1925 song written by Dudley Mecum

"Angry" is a popular song, with music by Henry Brunies, Merritt Brunies, and Jules Cassard, composed in 1924. Lyrics by Dudley Mecum were added when the song was published in printed form in the following year,1925.

The song was first recorded in an instrumental version by Merritt Brunies and his Friars Inn Orchestra for Autograph Records in Chicago in November 1924. Ted Lewis and His Band recorded their own instrumental version on June 22, 1925, and then on June 26, 1925, The Whispering Pianist (Art Gillham) recorded the first vocal version.

The song is considered a barbershop quartet standard and was used as the signature song of popular big band bandleader leader Harry Lawrence "Tiny" Hill. Hill made three recordings of the song, the first being on Vocalion Records #4957 on June 1, 1939. Hill's later recordings were both released on Mercury Records in 1946 #1053 (recorded 1945) and #6001.
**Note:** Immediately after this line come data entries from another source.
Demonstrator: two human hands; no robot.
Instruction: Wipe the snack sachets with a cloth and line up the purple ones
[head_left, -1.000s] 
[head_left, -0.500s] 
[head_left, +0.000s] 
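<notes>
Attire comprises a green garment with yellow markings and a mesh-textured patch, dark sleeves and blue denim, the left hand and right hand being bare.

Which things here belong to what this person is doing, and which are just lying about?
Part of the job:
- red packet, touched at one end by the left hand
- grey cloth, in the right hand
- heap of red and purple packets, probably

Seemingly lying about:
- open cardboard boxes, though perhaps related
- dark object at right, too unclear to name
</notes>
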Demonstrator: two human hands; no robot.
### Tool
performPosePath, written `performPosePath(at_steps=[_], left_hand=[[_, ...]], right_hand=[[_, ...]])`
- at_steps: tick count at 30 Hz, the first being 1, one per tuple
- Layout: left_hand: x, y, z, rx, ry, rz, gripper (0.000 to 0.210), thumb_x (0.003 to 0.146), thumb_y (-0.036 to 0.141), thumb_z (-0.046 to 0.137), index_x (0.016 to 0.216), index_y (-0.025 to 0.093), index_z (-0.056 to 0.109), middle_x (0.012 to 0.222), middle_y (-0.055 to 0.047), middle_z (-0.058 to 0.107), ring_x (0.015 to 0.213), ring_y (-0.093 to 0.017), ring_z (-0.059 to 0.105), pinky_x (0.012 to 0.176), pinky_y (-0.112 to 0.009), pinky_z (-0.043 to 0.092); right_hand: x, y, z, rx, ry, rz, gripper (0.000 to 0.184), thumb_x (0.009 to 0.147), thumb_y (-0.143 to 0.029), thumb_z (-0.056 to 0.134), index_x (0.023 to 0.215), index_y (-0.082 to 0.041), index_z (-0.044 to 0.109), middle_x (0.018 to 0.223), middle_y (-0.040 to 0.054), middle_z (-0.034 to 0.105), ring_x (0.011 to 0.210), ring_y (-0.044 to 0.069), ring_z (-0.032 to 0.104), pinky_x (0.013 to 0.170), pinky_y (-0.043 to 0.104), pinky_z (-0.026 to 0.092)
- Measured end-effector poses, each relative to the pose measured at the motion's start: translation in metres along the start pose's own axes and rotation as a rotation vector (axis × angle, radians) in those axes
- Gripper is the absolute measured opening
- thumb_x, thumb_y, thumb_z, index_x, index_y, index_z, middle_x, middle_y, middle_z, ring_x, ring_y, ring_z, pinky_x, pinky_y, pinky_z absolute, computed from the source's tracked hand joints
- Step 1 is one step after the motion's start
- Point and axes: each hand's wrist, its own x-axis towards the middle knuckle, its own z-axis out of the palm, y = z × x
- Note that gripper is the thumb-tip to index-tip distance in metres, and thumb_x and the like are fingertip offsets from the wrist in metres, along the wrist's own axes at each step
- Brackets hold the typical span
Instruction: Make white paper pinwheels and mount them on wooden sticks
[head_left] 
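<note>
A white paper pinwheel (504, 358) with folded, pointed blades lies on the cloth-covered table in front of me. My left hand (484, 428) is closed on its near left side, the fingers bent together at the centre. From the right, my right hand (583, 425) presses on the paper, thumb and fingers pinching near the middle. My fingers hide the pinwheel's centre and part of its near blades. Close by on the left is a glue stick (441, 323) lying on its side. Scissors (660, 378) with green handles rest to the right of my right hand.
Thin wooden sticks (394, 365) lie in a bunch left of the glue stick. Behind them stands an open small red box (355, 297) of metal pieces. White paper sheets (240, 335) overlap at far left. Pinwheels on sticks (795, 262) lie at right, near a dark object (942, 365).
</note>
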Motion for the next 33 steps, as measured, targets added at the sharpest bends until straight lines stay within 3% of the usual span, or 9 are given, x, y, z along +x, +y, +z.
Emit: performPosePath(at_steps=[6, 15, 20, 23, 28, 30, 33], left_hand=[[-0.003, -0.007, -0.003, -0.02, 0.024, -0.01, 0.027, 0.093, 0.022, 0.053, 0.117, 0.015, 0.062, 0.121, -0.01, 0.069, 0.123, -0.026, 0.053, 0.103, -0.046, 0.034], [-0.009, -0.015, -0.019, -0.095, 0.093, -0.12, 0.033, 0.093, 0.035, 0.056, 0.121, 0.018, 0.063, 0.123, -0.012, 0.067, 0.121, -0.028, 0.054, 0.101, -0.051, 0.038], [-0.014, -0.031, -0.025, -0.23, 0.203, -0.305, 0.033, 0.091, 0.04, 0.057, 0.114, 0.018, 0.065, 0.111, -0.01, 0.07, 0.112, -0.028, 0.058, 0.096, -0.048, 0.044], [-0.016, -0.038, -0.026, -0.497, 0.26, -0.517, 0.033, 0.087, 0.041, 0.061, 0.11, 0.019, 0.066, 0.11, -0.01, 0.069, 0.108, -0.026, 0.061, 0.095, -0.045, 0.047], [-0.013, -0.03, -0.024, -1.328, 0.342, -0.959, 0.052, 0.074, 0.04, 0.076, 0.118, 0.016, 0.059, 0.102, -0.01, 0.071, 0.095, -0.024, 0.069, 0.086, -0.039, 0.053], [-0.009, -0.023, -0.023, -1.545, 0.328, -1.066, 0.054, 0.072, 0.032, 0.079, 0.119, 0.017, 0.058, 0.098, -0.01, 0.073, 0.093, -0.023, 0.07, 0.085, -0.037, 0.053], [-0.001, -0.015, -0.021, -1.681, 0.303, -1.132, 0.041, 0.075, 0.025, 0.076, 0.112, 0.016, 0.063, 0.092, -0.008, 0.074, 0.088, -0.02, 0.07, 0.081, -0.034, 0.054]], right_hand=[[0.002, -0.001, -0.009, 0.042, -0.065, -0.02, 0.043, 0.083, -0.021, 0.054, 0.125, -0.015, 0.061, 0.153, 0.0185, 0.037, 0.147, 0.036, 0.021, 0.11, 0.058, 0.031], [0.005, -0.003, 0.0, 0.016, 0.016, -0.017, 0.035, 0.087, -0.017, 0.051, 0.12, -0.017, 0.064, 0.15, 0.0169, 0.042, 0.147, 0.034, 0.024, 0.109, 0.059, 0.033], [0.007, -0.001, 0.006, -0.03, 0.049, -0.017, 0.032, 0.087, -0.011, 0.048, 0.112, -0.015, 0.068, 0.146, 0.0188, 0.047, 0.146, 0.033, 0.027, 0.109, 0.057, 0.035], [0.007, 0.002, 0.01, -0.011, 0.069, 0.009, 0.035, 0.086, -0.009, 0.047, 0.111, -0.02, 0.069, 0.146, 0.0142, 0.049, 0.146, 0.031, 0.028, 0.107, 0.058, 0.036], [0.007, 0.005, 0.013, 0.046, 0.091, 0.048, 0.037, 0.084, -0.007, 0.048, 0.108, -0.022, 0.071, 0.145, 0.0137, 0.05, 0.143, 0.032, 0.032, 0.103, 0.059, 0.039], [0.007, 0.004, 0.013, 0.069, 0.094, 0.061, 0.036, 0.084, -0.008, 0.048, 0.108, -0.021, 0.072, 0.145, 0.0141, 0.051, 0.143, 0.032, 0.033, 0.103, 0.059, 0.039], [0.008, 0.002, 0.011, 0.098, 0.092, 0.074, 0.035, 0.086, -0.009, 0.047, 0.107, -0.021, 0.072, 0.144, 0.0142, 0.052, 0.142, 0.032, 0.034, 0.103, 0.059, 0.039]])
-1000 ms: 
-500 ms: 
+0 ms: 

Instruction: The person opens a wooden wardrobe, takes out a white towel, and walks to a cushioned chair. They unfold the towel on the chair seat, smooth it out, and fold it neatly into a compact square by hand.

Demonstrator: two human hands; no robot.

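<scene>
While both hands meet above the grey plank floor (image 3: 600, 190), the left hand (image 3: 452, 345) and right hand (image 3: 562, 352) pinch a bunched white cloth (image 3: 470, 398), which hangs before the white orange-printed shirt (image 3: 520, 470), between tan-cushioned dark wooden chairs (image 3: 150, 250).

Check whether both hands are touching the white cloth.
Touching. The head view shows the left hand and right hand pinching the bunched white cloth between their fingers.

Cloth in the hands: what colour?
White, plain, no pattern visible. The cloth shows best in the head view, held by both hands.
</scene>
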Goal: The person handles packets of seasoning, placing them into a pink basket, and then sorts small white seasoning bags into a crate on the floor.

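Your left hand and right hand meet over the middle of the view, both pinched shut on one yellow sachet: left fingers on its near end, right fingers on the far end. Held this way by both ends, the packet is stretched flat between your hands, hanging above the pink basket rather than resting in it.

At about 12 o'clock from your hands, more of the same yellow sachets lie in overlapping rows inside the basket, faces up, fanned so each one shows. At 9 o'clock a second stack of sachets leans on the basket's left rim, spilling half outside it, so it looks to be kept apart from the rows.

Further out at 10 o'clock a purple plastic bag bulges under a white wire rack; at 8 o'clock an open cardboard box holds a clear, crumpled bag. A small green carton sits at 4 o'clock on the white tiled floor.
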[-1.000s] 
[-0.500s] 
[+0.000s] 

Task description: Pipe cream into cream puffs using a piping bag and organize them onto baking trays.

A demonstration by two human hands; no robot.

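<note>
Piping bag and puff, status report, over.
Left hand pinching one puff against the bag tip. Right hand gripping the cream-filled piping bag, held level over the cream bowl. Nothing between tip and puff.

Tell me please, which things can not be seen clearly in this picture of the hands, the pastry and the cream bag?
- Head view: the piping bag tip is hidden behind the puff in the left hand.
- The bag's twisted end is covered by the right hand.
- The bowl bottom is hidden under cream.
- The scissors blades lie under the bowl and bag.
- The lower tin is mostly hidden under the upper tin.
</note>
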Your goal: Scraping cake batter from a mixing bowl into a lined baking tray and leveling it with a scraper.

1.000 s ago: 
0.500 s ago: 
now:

==Other notable versions==
- Rosemary Clooney - for her album Rosie Solves the Swingin' Riddle! (1961).
- Perry Como - included in his album We Get Letters (1957).
- Earl Hines and his orchestra recorded the song on 13 September 1934 for Decca Records (catalog No. 183A), in an arrangement by bassist Quinn Wilson.
- Kay Starr - a single release that reached No. 26 in the Billboard charts in 1951.